In Dane County, our trash is doing more than double duty. When garbage in a landfill breaks down, it produces biogas. About 50% of that is methane— a greenhouse gas that has a global warming potential 84 times that of carbon dioxide over a 20-year period.
Still, if cleaned and compressed into renewable natural gas that landfill methane emits less carbon dioxide than other fossil fuels, making it preferable to gasoline or diesel as a vehicle fuel. Dane County has installed a system at its landfill that converts landfill biogas to renewable natural gas (RNG). The first of its kind in the nation, a $28 million facility is estimated to generate enough revenue from the facility to payback the cost of the project in just a few years.
The facility displaces 4,000,000 gallons of fossil fuels annually. Because RNG has a lower carbon footprint, this is equivalent to taking 4,800 cars off the road.
The RNG produced at the landfill will be injected into an interstate pipeline. Through a partnership with Dane County, LaCrosse-based Kwik Trip will also dispense RNG from the pipeline to sell it at the company’s growing list of CNG fueling stations, and power vehicles locally and across the Midwest.

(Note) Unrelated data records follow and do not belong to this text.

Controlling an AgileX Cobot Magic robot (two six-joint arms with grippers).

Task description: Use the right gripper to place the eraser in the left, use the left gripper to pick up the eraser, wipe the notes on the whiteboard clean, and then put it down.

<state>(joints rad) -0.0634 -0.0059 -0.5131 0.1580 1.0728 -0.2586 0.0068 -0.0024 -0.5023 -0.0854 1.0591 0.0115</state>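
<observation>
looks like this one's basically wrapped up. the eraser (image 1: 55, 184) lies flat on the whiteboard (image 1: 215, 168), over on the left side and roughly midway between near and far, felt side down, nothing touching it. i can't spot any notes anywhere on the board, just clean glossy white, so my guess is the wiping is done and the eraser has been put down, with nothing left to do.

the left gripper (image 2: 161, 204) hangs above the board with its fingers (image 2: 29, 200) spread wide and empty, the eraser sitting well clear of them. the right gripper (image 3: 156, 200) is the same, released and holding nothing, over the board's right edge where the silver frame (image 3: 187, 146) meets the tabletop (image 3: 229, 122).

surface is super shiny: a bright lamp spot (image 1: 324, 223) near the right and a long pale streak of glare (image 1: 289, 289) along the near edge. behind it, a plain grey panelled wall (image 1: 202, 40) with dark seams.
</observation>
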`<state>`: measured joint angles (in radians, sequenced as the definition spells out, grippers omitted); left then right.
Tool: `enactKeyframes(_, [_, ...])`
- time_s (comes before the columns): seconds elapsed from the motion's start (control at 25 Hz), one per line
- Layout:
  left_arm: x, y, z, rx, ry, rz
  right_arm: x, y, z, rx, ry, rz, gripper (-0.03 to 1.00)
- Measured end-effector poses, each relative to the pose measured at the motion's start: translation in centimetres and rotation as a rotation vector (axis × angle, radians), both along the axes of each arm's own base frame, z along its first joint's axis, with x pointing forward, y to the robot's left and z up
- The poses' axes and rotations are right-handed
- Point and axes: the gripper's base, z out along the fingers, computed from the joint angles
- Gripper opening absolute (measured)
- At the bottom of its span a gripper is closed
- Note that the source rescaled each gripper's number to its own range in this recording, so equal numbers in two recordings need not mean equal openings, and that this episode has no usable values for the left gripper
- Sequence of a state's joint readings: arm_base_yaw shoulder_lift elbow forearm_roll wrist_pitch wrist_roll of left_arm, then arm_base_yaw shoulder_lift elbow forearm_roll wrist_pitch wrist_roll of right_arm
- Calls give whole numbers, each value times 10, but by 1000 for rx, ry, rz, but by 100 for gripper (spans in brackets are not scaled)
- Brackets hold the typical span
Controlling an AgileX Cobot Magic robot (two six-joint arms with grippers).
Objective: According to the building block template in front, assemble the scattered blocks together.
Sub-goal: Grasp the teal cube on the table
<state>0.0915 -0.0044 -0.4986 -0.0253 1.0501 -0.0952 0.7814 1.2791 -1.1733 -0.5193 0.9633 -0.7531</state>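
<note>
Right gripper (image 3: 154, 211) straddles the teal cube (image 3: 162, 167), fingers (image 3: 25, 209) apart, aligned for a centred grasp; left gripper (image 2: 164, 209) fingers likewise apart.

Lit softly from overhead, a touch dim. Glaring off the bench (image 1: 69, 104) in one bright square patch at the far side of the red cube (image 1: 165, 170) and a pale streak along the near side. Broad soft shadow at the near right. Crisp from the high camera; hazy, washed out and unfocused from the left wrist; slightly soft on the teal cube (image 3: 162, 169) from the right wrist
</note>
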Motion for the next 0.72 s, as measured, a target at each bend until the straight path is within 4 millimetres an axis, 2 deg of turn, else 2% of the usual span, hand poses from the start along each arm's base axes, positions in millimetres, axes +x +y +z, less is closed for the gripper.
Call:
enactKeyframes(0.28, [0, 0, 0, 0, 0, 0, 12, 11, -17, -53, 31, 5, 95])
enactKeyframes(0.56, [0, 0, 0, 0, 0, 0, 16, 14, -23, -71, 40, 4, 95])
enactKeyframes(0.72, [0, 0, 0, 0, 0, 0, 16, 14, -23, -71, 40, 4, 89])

Dane County’s new facility also has a biogas offloading station to allow other biogas producers, like manure digesters, to inject their gas into the pipeline. Digesters reduce greenhouse gas emissions by collecting methane that would otherwise be emitted to the atmosphere.
They also help farms manage manure more responsibly, which reduces harmful runoff to lakes and streams. This offloading station is expected to create an economic incentive for owners of “Cow Power” facilities in the area to convert their operations to vehicle fuel production, spurring development of more digesters in our area and increasing Dane County’s lakes clean-up efforts.